=== Section Start ===

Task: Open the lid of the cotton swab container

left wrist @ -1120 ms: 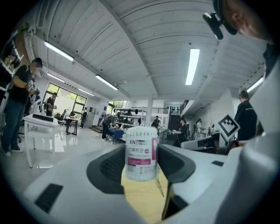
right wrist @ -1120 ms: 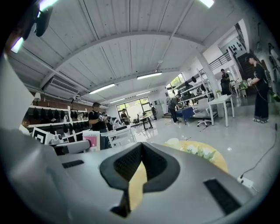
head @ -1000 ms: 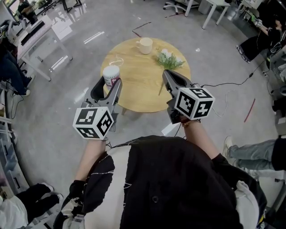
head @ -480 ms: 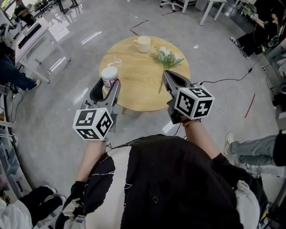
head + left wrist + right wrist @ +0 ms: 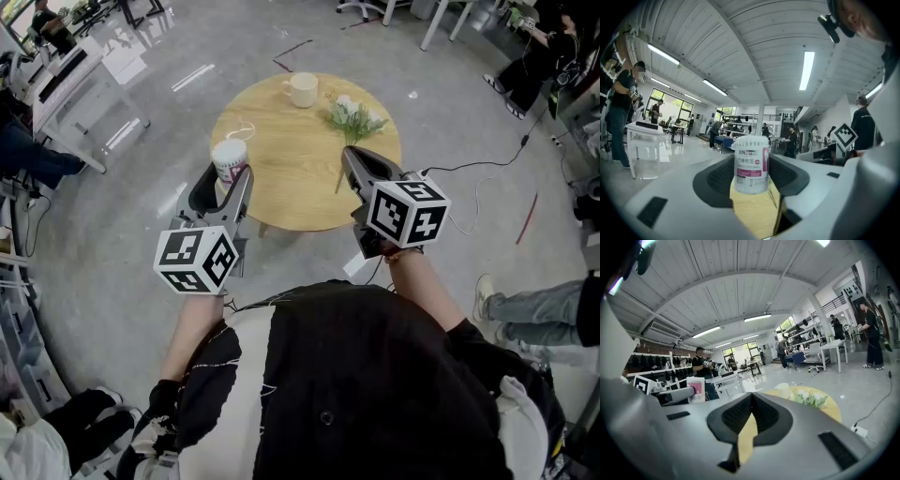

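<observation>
Nearest in, the left claw (image 5: pixel 228 178) is gripping the cotton swab container (image 5: pixel 232 157). Its pads are pressing both sides, standing wide because the tub is filling the gap, right at the near-left edge of the desk (image 5: pixel 291 178). The right claw (image 5: pixel 347 155) is hovering over the desk's near-right part, jaws pressed together and carrying nothing. The lid is looking still on, so my read is this: the left should hold the tub upright and steady while the right crosses over, takes the lid's rim and lifts it gently, spilling no swabs. Toward the desk's far right a flower sprig (image 5: pixel 354 117) is lying, and a cream cup (image 5: pixel 303 91) is sitting at the far edge. Beyond the desk, glossy grey floor (image 5: pixel 122 234) is stretching out, a cable (image 5: pixel 487 161) is trailing right, and people are working around.
</observation>
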A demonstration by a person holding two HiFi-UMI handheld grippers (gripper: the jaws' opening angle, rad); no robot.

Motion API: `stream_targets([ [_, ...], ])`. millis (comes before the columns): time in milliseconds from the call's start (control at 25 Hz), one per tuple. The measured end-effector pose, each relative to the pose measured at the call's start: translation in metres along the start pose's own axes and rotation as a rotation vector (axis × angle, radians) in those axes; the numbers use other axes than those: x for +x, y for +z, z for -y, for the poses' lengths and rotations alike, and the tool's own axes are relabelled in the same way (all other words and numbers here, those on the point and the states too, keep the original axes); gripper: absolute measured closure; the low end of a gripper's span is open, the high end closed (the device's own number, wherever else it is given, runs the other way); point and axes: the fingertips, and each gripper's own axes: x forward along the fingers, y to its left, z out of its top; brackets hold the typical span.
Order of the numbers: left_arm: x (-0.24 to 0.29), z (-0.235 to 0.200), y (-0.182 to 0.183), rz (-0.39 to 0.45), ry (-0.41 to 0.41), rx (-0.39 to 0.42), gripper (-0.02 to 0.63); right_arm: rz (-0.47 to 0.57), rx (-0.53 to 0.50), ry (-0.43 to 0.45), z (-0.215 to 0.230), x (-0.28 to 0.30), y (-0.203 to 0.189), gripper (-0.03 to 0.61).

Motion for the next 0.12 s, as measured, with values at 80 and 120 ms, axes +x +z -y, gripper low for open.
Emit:
stream_targets([
  [80, -0.0009, -0.0008, -0.0006, -0.002, 0.002, -0.001, 0.371, -0.007, 0.000, 0.002, -0.0006, 0.0006, -0.0019, 0.575],
  [120, -0.0014, -0.0014, -0.0010, -0.003, 0.003, -0.002, 0.371, -0.011, 0.000, 0.003, -0.0010, 0.0010, -0.0029, 0.575],
])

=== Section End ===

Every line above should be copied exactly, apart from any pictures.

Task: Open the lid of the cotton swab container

left wrist @ -1120 ms: 
right wrist @ -1120 ms: 
head @ -1000 ms: 
head @ -480 ms: 
head + left wrist + right wrist @ +0 ms: 

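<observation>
Nearest in, the left claw (image 5: pixel 228 178) is gripping the cotton swab container (image 5: pixel 232 157). Its pads are pressing both sides, standing wide because the tub is filling the gap, right at the near-left edge of the desk (image 5: pixel 291 178). The right claw (image 5: pixel 347 155) is hovering over the desk's near-right part, jaws pressed together and carrying nothing. The lid is looking still on, so my read is this: the left should hold the tub upright and steady while the right crosses over, takes the lid's rim and lifts it gently, spilling no swabs. Toward the desk's far right a flower sprig (image 5: pixel 354 117) is lying, and a cream cup (image 5: pixel 303 91) is sitting at the far edge. Beyond the desk, glossy grey floor (image 5: pixel 122 234) is stretching out, a cable (image 5: pixel 487 161) is trailing right, and people are working around.
</observation>
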A demonstration by a person holding two HiFi-UMI handheld grippers (gripper: the jaws' opening angle, rad); no robot.

Motion API: `stream_targets([ [_, ...], ])`. millis (comes before the columns): time in milliseconds from the call's start (control at 25 Hz), one per tuple. The measured end-effector pose, each relative to the pose measured at the call's start: translation in metres along the start pose's own axes and rotation as a rotation vector (axis × angle, radians) in those axes; the numbers use other axes than those: x for +x, y for +z, z for -y, for the poses' lengths and rotations alike, and the tool's own axes are relabelled in the same way (all other words and numbers here, those on the point and the states too, keep the original axes); gripper: absolute measured closure; the low end of a gripper's span is open, the high end closed (the device's own number, wherever else it is given, runs the other way); point and axes: the fingertips, and each gripper's own axes: x forward along the fingers, y to its left, z out of its top; brackets hold the typical span.
Order of the numbers: left_arm: x (-0.24 to 0.29), z (-0.235 to 0.200), y (-0.182 to 0.183), rz (-0.39 to 0.45), ry (-0.41 to 0.41), rx (-0.39 to 0.42), gripper (-0.02 to 0.63); right_arm: rz (-0.47 to 0.57), rx (-0.53 to 0.50), ry (-0.43 to 0.45), z (-0.215 to 0.230), x (-0.28 to 0.30), y (-0.203 to 0.189), gripper (-0.03 to 0.61).

Motion for the next 0.12 s, as measured, with values at 80 and 120 ms, axes +x +z -y, gripper low for open.
Emit:
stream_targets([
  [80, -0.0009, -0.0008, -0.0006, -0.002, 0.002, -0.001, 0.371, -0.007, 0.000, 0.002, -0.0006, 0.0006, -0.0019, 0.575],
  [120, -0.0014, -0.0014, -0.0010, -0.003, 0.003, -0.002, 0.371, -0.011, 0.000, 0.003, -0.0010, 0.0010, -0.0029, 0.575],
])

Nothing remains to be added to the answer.